Portal Uwodzicieli
Witryna poświęcona relacjom damsko męskim oraz budowaniu międzyludzkich więzi emocjonalnych.
Lorem ipsum dolor sit amet, consectetur adipiscing elit END.

Dylemat moralny

16 posts / 0 new
Ostatni
Captain
Portret użytkownika Captain
Nieobecny
!
Płeć: mężczyzna
Wiek: 28
Miejscowość: ------

Dołączył: 2012-04-19
Punkty pomocy: 437
Dylemat moralny

Witam Panowie,
w skrócie.

Brat kobiety z którą jestem, jest w związku z dziewczyną, która z premedytacją zdradziła w poprzedniej relacji, pracuje kilka tygodni poza domem potem wolne i tak na zmianę. Zrobiła to wtedy właśnie w trakcie pracy.

Teraz będąc z nim, mają jakieś tam drobne sprzeczki, wynikające z tego, że najwidoczniej zapala mu się lampka ostrzegawcza.

Chłopak nie zna jej przeszłości, ja z nią w sumie w życiu raz kontakt miałem i nie wywarła na mnie wrażenia osoby godnej zaufania.

Pytanie do Was.

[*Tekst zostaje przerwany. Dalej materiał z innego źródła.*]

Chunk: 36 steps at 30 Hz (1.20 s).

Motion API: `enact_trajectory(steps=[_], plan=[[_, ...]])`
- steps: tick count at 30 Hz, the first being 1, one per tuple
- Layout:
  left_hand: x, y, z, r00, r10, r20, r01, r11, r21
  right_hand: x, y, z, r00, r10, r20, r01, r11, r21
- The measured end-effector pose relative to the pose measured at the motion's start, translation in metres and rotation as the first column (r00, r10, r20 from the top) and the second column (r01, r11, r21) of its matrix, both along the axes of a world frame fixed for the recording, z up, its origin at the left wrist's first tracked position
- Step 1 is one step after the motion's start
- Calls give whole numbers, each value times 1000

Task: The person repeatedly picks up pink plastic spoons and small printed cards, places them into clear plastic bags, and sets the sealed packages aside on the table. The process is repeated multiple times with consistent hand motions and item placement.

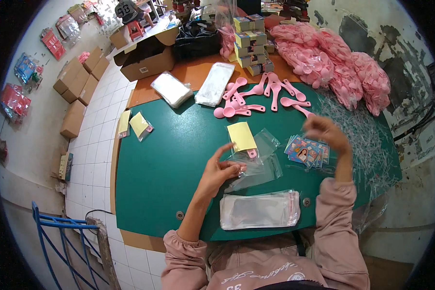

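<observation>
My left hand [218, 170] pinches the edge of a clear plastic bag [256, 176] between thumb and fingers, its index finger stretched toward a yellow card [241, 136]. The card lies in clear plastic, and a pink handle end [252, 153] shows below it. My right hand [327, 133] is raised over the right side of the table, its fingers curled and blurred. Just beyond its fingertips is a pink spoon [302, 111]; whether they touch it is unclear. Below that hand lies a fanned pile of printed cards [307, 152]. A stack of clear bags [260, 210] sits nearest my body.
Loose pink spoons [275, 92] lie at the far middle of the green table [164, 159]. Two bag stacks [171, 89] are left of them. Bagged spoons [328, 58] and stacked cards [250, 43] stand behind. Plastic strips [362, 140] cover the right side. Two packed cards [140, 124] lie left.
</observation>
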State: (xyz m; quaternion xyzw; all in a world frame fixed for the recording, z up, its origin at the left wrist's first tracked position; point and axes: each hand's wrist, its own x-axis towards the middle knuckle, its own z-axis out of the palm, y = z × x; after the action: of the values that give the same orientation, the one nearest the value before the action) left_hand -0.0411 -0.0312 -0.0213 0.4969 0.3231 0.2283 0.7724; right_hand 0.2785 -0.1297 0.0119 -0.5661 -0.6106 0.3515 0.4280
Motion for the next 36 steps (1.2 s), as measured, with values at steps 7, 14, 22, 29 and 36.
enact_trajectory(steps=[7, 14, 22, 29, 36], plan=[[3, 0, -6, 997, -52, -53, 53, 999, 5, -3, -10, -9, 391, -544, 742, 309, 837, 451], [-1, 4, 7, 994, 17, 106, 2, 985, -174, -114, 31, -38, 942, -8, 335, -64, 977, 205], [2, 1, 5, 950, 72, -302, 141, 766, 627, -112, 28, -39, 980, 64, 187, -100, 977, 190], [4, 1, -3, 955, 108, -276, 83, 797, 599, -122, 27, -36, 999, 19, 36, -24, 987, 156], [6, 3, -4, 896, 165, -412, 86, 846, 526, -129, 31, -61, 834, -185, -521, 47, 963, -266]])
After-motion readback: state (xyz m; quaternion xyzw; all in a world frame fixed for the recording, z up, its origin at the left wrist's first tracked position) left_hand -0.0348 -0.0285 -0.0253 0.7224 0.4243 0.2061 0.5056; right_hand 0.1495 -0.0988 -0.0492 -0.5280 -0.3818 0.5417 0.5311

Kręci mnie w środku, żeby przedstawić poprzednią sytuacje swojej dziewczynie z racji tego że to jej brat, jednak z drugiej strony nie chcę się wpierdalać i potem wyjść na tego złego.

Chłopaki, co byście zrobili w tej sytuacji.

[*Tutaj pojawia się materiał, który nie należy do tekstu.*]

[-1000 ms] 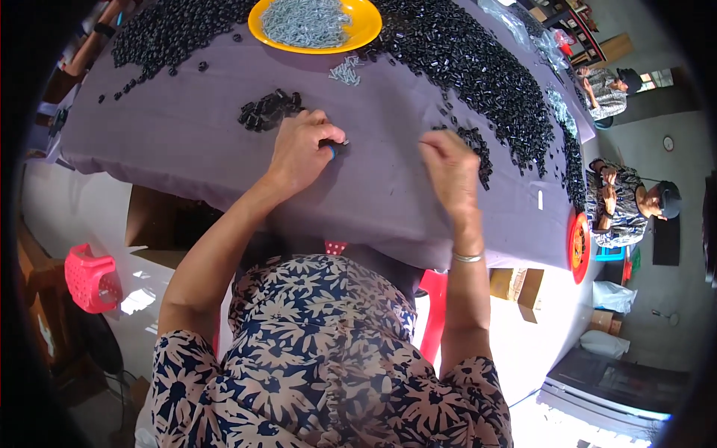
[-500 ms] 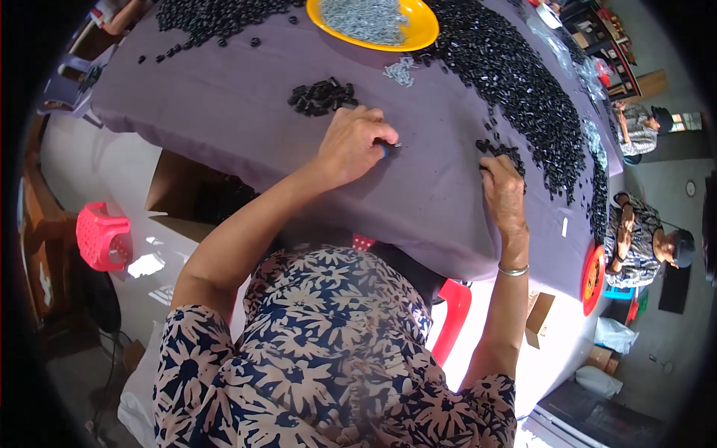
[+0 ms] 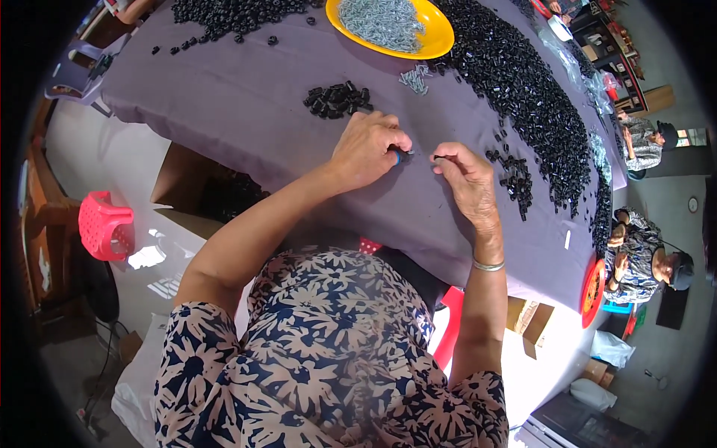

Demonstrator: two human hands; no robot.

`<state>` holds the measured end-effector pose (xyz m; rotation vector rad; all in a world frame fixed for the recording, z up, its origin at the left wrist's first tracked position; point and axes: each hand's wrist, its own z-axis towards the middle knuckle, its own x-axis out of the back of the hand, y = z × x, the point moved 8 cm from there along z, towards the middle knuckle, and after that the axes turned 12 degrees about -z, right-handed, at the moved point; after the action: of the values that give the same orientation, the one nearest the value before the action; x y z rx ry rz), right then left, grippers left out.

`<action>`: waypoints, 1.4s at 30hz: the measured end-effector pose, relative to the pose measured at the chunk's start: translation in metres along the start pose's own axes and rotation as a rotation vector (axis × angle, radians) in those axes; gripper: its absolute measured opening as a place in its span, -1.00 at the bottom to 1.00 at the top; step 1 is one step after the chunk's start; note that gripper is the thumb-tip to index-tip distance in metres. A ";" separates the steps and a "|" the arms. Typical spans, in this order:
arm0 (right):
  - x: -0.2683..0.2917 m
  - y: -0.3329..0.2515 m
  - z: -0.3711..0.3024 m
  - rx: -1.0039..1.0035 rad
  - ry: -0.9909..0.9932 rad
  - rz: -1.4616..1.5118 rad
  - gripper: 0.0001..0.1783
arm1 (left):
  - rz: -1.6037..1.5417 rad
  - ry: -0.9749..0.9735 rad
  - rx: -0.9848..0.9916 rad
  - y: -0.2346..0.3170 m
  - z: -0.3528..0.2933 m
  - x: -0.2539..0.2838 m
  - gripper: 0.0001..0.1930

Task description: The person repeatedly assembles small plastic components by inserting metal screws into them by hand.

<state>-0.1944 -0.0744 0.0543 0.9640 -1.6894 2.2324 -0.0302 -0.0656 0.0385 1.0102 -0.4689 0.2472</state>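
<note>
My left hand [image 3: 370, 149] is closed over the purple cloth, its fingers round a dark piece [image 3: 402, 157] with a bit of blue and a small metal tip showing; most of it is hidden. Facing it, a short way to the right, my right hand [image 3: 470, 183] pinches a small black plastic part [image 3: 439, 159] between thumb and fingers. The two pieces are apart. Just beyond my left hand lies a small heap of black parts [image 3: 336, 100]. A loose cluster of black parts [image 3: 515, 183] lies to the right of my right hand.
A yellow dish [image 3: 442, 37] of metal screws stands at the far side, with a few loose screws [image 3: 415, 79] near it. Large piles of black parts [image 3: 534, 104] spread along the right and far left. A red plate [image 3: 592, 293] sits at the right edge. Co-workers sit at the right.
My right hand has moved left from the loose black parts toward my left hand, now with a small black part in its fingers. My left hand keeps its hold.
</note>
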 end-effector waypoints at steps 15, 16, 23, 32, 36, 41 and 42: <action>-0.020 -0.028 0.009 0.228 0.076 -0.255 -0.85 | 0.003 0.008 0.005 0.001 -0.001 0.002 -0.82; -0.021 -0.027 0.009 0.229 0.078 -0.255 -0.85 | 0.004 0.008 0.003 0.001 -0.001 0.002 -0.82; -0.020 -0.036 0.008 0.298 0.091 -0.371 -0.80 | 0.006 0.000 0.009 0.000 -0.001 0.001 -0.82; -0.022 -0.056 0.007 0.360 0.073 -0.455 -0.81 | 0.003 0.007 0.009 -0.001 0.000 0.001 -0.84; -0.022 -0.058 0.010 0.367 0.096 -0.431 -0.84 | -0.002 0.002 0.015 -0.002 0.000 0.001 -0.85; -0.023 -0.057 0.010 0.357 0.060 -0.447 -0.87 | 0.008 -0.012 0.023 -0.002 -0.001 0.001 -0.85; -0.025 -0.057 0.010 0.366 0.039 -0.463 -0.87 | 0.019 -0.014 0.014 -0.002 -0.001 0.001 -0.85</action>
<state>-0.1429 -0.0586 0.0864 1.2285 -0.9247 2.2419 -0.0285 -0.0660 0.0368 1.0224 -0.4901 0.2611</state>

Filozoficzne wyjaśnienie karmy różni się pomiędzy tradycjami, jednak główna idea głosi, że czyny tworzą przyszłe doświadczenia i przez to każdy jest odpowiedzialny za własne życie, cierpienie i szczęście jakie sprowadza na siebie i innych.

Neal Caffrey
Portret użytkownika Neal Caffrey
Nieobecny
Wiek: 23
Miejscowość: Polska

Dołączył: 2013-05-09
Punkty pomocy: 942

Nie znasz dziewczyny ale obsmarować ją chętnie byś obsmarował. Ja rozumiem, że tutaj panuje taka zasada, że jak dziewczę się raz puściło to już zawsze się będzie puszczać, ale Panie.. Chyba ten facet ma oczy i uszy, to on jest odpowiedzialny za związek, nie Ty, sąsiad czy wścibska sąsiadka.

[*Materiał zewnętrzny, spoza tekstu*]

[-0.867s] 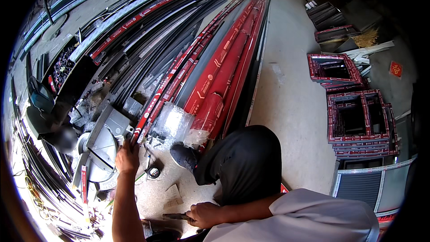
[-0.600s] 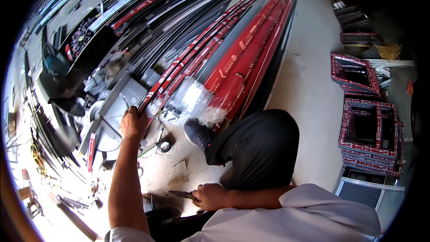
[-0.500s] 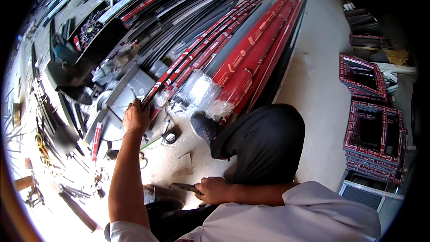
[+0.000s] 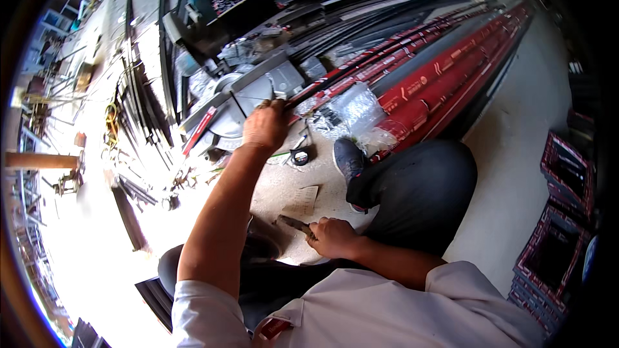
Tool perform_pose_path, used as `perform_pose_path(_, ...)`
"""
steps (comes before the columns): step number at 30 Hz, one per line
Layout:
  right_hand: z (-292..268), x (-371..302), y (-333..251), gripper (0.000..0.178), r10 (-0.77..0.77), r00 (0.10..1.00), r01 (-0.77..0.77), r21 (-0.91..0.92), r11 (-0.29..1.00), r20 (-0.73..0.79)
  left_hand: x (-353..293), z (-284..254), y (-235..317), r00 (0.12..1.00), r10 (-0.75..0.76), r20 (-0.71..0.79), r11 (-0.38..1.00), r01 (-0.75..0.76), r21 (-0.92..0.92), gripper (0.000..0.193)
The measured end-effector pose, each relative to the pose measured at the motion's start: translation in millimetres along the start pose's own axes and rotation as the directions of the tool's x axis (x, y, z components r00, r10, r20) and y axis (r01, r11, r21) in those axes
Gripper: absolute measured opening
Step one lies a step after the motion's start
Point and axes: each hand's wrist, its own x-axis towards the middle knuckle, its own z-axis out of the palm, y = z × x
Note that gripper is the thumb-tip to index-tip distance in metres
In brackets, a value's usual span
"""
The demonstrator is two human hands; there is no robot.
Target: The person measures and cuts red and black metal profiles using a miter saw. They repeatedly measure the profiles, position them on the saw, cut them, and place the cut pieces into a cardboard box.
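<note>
Head: our left hand (image 4: 264, 127) grips the red-and-black strip (image 4: 351, 66) by its near end at the right edge of the saw table (image 4: 223, 122), likely to steady it; arm out, nearly straight. Our right hand (image 4: 336, 237) grips a dark hand tool (image 4: 296, 225), type unclear, forearm angled across us.

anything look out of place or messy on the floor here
Yes: clear plastic lies crumpled at the near end of the red-wrapped profiles, while a paper sheet and what looks like a tape measure lie loose underfoot, perhaps easily stepped on.
</note>
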Motion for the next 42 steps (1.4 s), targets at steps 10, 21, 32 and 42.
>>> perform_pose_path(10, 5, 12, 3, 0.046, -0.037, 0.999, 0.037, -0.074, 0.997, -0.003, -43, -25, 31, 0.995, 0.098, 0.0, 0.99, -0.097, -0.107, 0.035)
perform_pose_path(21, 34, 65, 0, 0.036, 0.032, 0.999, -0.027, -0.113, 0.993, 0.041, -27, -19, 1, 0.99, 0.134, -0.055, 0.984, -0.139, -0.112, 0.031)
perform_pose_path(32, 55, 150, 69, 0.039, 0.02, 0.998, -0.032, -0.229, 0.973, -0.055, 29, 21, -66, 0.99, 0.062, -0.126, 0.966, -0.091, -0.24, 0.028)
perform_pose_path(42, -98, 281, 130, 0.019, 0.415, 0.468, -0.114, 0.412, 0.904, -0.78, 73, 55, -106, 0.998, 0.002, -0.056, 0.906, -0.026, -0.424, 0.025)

Zauważyłem, że granie dobrego samarytanina to świetne usprawiedliwienie dla obrabiania komuś dupy. Ja jestem dobry, bo przecież ja tylko chce pomóc, ale słyszałeś? Ta Kasia to daje dupy całemu osiedlu. Tak to wygląda.

Captain
Portret użytkownika Captain
Nieobecny
!
Płeć: mężczyzna
Wiek: 28
Miejscowość: ------

Dołączył: 2012-04-19
Punkty pomocy: 437

Neal tu nie o obsmarowywanie chodzi.
I nie wiem czy czytasz ze zrozumieniem ale niczego chętnie bym nie robil. Waham się ale Ty już osad wydałeś że chętnie bym obsmarował

Edit:
Poza tym gdyby to dotyczyło obcej osoby miałbym to w dupie, a to dotyczy pośrednio kobiety z którą jestem, jej najbliższej rodziny.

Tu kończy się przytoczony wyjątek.